Perhaps Diaz will sing in Shrek 2, for which she is being paid a reported $mUS10 for a week's work. "I don't know what they have in store for me. I just guess I just keep trying to overcome my fear about putting myself out there over and over again."
Julie is a tough character to describe, but one about whom Diaz felt considerable empathy. "I understood her because I feel that she's someone that we've all been at some point in our lives. We've all been with a person who had these feelings for someone and found that they weren't reciprocated. You thought that person MIGHT be there with you but then you find that they are not and that is heartbreaking."
Diaz has been in the spotlight for some time, yet despite her celebrity status, the beautiful actress does not share the notion that hers is almost a dreamlike existence. For her, it's the works that fuels her passions, not the stardom.
She says: "It's a funny thing because of course this idea of fame and celebrity is going to be different. Everyone's going to look at it differently and experience what they THINK it's like, but you know you'll never know what it really is until you have experienced it. And you can't ever tell somebody what it's like because you never really understand until they experience it themselves. So, what I pinch myself over is when I get to work with people like Cameron Crowe and Tom Cruise; these are why I became an actor. I really love to work with Cameron Crowe and have that experience, because I think he's amazing and I love to work opposite Tom Cruise because I think HE'S amazing. So to have that opportunity and to actually be able to take advantage of it is such a huge thing. I may never have that opportunity again in my life, so, I'm just thankful to have that."

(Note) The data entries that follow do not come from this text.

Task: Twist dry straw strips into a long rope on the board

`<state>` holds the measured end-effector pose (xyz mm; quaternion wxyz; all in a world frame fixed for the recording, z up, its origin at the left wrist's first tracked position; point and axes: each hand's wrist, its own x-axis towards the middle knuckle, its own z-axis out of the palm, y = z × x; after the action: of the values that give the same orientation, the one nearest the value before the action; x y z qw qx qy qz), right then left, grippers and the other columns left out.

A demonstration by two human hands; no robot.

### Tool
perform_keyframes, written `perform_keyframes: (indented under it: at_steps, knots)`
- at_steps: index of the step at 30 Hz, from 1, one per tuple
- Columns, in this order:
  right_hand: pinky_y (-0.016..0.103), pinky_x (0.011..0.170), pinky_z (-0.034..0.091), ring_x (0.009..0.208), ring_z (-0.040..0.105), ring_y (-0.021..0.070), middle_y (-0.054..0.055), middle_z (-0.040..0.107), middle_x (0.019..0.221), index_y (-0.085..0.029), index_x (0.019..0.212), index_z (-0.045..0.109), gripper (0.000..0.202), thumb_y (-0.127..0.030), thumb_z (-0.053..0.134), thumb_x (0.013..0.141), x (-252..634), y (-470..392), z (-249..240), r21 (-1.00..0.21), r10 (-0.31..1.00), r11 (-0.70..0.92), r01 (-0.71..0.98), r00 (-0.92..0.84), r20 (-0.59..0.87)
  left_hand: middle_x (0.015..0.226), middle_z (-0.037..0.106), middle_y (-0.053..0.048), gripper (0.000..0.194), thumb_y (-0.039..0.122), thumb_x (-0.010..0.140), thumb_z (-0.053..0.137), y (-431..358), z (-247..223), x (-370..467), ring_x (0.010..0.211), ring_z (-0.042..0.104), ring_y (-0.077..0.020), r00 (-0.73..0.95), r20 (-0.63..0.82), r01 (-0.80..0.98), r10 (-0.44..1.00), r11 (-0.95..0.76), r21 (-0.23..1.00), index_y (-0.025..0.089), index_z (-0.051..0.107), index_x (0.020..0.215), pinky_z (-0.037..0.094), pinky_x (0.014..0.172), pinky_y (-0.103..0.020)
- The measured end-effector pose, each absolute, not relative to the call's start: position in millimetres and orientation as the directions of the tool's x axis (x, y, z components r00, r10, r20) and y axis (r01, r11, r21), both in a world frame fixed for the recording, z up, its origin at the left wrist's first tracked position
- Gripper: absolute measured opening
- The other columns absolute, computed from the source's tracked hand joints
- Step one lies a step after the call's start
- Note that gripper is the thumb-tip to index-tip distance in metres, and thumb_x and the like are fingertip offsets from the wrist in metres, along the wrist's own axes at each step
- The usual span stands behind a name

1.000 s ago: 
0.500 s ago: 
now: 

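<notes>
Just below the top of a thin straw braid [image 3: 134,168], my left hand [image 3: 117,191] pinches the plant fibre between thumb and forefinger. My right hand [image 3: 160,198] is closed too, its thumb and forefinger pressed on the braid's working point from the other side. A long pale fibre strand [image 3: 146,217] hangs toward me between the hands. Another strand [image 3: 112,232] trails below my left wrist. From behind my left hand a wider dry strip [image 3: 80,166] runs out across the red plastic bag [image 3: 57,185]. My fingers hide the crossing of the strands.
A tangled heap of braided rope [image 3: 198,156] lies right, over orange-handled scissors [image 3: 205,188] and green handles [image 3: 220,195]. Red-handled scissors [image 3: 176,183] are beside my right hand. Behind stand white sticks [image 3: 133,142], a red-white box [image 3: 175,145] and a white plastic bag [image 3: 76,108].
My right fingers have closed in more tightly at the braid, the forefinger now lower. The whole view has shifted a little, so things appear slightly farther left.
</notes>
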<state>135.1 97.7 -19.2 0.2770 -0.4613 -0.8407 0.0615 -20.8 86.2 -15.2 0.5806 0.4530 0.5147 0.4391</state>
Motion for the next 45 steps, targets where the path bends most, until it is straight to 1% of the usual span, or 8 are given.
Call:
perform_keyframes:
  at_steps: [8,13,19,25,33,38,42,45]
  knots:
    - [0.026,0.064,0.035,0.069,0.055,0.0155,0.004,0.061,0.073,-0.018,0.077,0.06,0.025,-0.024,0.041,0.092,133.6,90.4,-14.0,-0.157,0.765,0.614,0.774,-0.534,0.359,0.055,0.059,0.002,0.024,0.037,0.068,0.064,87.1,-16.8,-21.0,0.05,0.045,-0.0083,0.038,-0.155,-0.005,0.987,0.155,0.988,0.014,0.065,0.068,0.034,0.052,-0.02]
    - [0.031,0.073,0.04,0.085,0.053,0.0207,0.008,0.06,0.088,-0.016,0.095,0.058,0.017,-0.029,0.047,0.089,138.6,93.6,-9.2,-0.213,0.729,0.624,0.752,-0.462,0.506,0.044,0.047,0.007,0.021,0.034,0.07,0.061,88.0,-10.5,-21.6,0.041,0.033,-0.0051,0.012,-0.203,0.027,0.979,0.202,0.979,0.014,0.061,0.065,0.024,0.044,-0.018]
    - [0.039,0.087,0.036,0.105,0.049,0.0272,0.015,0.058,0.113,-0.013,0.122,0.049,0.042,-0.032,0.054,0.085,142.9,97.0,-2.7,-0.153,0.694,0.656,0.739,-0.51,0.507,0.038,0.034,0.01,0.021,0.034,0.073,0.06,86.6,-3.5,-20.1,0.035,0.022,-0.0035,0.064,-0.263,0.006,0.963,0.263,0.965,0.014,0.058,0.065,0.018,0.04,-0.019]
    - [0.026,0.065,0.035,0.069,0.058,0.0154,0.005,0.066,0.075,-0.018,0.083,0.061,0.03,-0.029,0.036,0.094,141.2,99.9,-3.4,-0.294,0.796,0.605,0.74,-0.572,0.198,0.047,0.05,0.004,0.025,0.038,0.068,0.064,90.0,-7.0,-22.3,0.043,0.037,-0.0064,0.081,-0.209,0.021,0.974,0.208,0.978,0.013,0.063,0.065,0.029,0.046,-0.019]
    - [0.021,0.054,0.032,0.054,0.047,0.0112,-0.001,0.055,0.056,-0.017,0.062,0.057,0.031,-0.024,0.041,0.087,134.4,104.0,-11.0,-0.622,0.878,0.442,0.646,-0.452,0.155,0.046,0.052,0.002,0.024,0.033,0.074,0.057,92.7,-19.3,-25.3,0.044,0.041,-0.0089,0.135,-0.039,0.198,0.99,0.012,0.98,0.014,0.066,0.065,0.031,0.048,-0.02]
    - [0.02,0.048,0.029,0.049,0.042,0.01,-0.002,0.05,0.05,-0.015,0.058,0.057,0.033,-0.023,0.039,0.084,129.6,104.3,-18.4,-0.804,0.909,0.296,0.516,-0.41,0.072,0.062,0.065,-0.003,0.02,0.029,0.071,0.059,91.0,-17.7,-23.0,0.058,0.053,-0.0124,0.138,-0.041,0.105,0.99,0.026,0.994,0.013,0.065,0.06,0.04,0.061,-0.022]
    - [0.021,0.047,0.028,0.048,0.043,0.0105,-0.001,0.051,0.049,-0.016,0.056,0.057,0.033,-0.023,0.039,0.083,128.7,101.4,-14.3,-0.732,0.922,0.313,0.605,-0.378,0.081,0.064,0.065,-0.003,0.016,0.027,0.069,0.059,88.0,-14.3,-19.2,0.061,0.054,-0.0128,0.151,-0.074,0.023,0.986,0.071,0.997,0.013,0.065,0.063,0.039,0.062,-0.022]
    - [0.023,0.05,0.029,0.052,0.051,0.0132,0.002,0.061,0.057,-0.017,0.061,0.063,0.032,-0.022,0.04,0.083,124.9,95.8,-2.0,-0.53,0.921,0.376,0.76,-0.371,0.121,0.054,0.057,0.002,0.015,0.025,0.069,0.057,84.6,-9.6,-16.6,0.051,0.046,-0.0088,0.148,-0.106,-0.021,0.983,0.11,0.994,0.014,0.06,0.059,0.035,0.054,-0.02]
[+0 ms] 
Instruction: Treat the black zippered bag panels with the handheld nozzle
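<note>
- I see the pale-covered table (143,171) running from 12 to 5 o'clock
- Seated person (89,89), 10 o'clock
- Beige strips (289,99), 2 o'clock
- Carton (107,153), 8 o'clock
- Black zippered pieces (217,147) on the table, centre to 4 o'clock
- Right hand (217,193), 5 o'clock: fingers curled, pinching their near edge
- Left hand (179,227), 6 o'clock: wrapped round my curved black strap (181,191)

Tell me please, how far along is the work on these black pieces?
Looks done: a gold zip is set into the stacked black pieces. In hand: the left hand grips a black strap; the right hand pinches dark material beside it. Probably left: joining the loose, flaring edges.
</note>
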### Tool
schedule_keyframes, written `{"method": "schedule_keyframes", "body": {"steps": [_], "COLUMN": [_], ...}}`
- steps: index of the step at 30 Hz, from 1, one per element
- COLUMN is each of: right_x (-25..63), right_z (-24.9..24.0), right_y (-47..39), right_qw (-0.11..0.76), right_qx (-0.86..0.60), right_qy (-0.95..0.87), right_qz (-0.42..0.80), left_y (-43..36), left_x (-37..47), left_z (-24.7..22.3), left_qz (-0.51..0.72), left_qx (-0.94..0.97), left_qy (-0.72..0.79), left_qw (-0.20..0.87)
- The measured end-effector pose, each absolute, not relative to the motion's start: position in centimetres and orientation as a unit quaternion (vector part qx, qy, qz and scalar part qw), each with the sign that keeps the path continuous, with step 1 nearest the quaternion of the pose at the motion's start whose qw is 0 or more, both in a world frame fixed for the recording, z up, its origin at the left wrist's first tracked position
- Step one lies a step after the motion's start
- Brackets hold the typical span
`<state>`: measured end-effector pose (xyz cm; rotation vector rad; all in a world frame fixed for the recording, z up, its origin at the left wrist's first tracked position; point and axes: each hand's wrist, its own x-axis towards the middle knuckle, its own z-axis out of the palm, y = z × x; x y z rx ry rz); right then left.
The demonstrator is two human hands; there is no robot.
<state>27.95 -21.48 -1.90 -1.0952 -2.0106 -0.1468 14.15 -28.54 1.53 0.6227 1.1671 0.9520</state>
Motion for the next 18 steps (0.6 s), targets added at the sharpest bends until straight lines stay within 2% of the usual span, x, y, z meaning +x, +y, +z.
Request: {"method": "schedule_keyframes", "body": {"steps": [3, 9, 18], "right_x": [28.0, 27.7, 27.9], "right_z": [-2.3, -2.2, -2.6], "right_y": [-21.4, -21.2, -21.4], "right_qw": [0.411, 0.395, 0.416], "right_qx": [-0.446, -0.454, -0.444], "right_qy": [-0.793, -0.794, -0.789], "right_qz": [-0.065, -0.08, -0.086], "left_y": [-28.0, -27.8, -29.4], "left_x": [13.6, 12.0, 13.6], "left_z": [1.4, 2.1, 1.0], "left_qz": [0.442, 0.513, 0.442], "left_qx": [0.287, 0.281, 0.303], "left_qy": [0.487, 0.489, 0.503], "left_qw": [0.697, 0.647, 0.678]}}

As for dealing with the celebrity facets of her life, such as the tabloids, she says that she just deals with it. "You know you just find a place for everything in your life. I mean you figure it out as you go along and you know it's just like anything."
Next we will see Cameron in the anticipated Gangs of New York, opposite another superstar, Leonardo DiCaprio.
And will there be a Charlie's Angels 2 perhaps?
"Well, that's something that we all really want to do and we're just trying to like hoping that everything falls into place and we're able to get everybody back and be able to do it. So it's very exciting."